» TASK INSTRUCTIONS
Of all the lines below, return only those starting with the line holding "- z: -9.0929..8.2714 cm" and going on through the line holding "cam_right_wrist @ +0", exactly as written.
═════ INFORMATION
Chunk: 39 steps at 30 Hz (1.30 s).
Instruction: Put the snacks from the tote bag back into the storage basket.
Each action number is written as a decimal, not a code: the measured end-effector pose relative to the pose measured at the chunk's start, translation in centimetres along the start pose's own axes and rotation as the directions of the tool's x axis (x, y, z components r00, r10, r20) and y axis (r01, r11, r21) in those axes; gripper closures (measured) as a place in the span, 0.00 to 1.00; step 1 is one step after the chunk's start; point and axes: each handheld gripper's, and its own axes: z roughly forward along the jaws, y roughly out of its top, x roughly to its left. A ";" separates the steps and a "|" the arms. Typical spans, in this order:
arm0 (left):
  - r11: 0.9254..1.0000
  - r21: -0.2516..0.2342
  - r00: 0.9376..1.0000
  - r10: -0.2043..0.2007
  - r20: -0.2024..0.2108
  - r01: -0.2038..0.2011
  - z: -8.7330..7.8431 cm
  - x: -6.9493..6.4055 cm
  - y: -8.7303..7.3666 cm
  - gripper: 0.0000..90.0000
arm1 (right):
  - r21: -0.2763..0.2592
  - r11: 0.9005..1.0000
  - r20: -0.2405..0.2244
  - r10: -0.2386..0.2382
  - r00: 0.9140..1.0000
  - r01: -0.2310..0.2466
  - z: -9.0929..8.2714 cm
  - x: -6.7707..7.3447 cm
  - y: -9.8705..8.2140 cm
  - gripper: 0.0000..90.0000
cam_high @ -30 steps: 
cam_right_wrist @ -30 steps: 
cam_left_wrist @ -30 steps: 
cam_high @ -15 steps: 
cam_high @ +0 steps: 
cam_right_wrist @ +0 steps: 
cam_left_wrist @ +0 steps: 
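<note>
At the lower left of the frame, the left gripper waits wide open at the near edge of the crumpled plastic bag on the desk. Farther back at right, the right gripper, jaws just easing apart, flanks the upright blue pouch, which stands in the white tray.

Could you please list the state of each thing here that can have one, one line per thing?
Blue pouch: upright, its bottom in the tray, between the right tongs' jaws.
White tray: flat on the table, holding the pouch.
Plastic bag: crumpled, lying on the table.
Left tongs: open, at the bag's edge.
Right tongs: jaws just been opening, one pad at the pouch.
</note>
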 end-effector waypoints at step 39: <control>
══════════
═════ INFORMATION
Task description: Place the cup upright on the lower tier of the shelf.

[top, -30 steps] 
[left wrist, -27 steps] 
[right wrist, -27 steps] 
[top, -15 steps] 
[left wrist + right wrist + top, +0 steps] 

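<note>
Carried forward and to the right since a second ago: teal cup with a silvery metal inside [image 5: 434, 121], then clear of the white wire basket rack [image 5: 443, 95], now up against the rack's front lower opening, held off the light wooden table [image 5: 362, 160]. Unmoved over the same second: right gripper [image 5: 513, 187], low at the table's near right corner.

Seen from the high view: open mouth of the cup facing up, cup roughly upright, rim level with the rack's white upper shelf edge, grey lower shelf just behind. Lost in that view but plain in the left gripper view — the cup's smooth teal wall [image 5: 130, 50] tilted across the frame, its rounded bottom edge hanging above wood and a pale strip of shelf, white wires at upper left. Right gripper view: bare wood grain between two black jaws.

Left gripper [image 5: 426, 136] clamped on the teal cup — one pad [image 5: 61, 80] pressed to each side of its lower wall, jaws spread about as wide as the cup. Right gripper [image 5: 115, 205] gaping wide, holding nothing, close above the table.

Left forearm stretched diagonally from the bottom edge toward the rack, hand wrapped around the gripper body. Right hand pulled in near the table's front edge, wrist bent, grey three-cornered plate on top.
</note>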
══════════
» EXPECTED OUTPUT
  - z: -9.0929..8.2714 cm
  - x: -6.7707..7.3447 cm
  - y: -9.8705..8.2140 cm
  - gripper: 0.0000..90.0000
cam_high @ -30 steps: 
cam_right_wrist @ -30 steps: 
cam_left_wrist @ -30 steps: 
cam_high @ -15 steps: 
cam_high @ +0 steps: 
cam_right_wrist @ +0 steps: 

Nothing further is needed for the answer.